- [INFORMATION SHOWN]:
>>>

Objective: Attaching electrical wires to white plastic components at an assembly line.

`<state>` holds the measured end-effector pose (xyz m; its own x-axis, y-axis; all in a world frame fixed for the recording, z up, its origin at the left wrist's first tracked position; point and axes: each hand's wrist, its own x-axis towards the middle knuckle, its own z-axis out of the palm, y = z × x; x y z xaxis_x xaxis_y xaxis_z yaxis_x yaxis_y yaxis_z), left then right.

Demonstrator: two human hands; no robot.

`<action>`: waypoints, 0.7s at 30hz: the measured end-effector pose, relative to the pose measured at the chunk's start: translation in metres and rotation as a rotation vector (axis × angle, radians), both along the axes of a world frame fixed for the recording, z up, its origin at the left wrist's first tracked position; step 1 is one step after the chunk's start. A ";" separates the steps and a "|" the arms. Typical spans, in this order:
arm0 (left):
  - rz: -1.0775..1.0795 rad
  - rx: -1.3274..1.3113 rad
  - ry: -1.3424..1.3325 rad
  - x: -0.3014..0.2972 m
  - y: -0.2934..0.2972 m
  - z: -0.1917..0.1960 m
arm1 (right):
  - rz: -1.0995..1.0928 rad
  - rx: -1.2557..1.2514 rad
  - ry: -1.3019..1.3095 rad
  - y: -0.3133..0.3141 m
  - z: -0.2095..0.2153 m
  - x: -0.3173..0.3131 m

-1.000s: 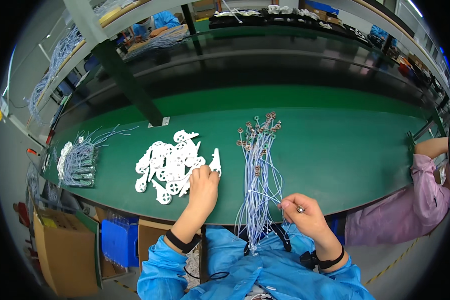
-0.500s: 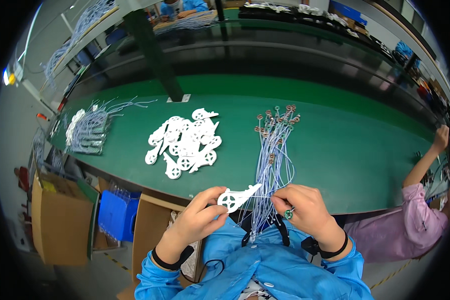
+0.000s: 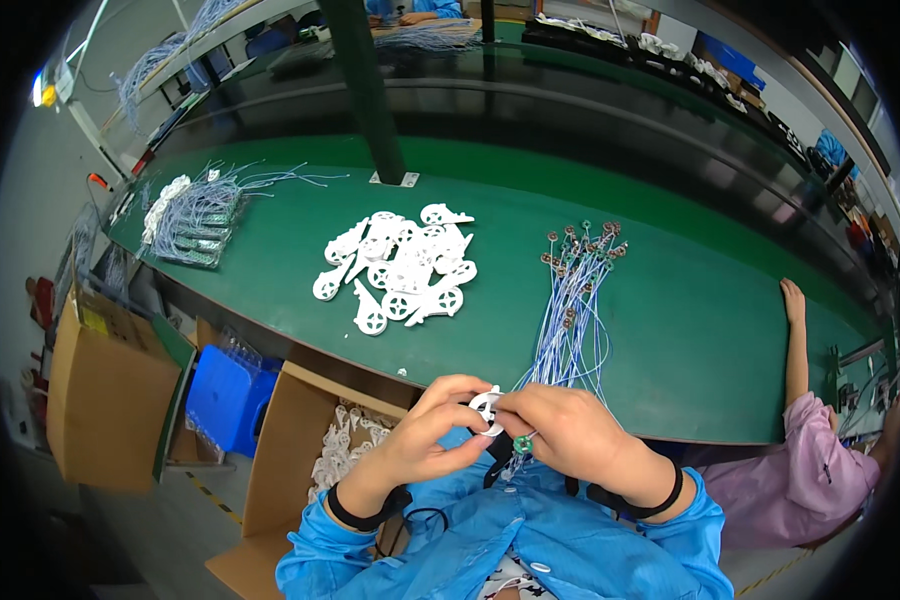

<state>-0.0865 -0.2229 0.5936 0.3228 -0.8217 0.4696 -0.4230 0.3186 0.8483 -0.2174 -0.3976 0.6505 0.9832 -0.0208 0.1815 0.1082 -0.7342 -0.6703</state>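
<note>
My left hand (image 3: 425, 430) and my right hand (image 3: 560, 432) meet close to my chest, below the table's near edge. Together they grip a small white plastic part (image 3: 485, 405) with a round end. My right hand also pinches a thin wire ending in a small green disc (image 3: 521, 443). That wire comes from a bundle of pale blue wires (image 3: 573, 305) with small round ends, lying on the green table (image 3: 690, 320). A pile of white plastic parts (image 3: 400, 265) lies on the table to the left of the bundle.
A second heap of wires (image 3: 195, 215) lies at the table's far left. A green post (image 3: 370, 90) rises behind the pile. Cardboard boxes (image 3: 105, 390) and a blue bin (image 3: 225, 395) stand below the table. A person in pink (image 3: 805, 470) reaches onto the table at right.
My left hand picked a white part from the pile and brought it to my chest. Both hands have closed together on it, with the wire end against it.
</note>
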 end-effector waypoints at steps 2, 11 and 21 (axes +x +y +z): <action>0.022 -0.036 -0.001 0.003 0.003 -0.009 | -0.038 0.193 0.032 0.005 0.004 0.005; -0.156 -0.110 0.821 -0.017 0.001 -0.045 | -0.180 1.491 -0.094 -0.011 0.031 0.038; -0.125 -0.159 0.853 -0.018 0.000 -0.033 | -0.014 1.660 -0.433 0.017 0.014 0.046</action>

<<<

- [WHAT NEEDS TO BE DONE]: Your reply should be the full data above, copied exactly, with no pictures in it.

- [EXPECTED ANSWER]:
Objective: Attaching electrical wires to white plastic components at an assembly line.

`<state>` holds the measured end-effector pose (xyz m; its own x-axis, y-axis; all in a world frame fixed for the recording, z up, its origin at the left wrist's first tracked position; point and axes: each hand's wrist, its own x-axis towards the middle knuckle, its own z-axis out of the palm, y = z × x; x y z xaxis_x xaxis_y xaxis_z yaxis_x yaxis_y yaxis_z), left then right.

Demonstrator: two human hands; no robot.

`<action>`: waypoints, 0.7s at 30hz: the measured end-effector pose, relative to the pose measured at the chunk's start: translation in metres and rotation as a rotation vector (axis × angle, radians), both along the axes of a world frame fixed for the recording, z up, its origin at the left wrist's first tracked position; step 1 is one step after the chunk's start. A ";" separates the steps and a "|" the arms. Typical spans, in this order:
arm0 (left):
  - rz: -1.0775..1.0795 rad
  - rx: -1.3274..1.3113 rad
  - ry: -1.3424..1.3325 rad
  - x: -0.3014..0.2972 m
  - y: -0.2934..0.2972 m
  - z: -0.1917..0.1960 m
arm1 (right):
  - rz: -1.0995..1.0928 rad
  - rx: -1.2557..1.2514 rad
  - ry: -1.3019..1.3095 rad
  - y: -0.3133..0.3141 m
  - z: -0.2095..0.2153 m
  - x: -0.3173..0.3131 m

-1.000s: 
-0.500s: 
+0.000s: 

<state>-0.0865 -0.2229 0.5936 0.3228 -0.8217 0.4696 -0.4230 0.3186 0.8483 -0.2174 -0.3976 0.6505 0.9832 -0.0208 0.1815 0.1082 -0.7342 -0.6703</state>
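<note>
My left hand (image 3: 425, 430) and my right hand (image 3: 560, 432) meet close to my chest, below the table's near edge. Together they grip a small white plastic part (image 3: 485, 405) with a round end. My right hand also pinches a thin wire ending in a small green disc (image 3: 521, 443). That wire comes from a bundle of pale blue wires (image 3: 573, 305) with small round ends, lying on the green table (image 3: 690, 320). A pile of white plastic parts (image 3: 400, 265) lies on the table to the left of the bundle.
A second heap of wires (image 3: 195, 215) lies at the table's far left. A green post (image 3: 370, 90) rises behind the pile. Cardboard boxes (image 3: 105, 390) and a blue bin (image 3: 225, 395) stand below the table. A person in pink (image 3: 805, 470) reaches onto the table at right.
My left hand picked a white part from the pile and brought it to my chest. Both hands have closed together on it, with the wire end against it.
</note>
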 end-effector waypoints at steps 2, 11 and 21 (axes +x +y +z): <action>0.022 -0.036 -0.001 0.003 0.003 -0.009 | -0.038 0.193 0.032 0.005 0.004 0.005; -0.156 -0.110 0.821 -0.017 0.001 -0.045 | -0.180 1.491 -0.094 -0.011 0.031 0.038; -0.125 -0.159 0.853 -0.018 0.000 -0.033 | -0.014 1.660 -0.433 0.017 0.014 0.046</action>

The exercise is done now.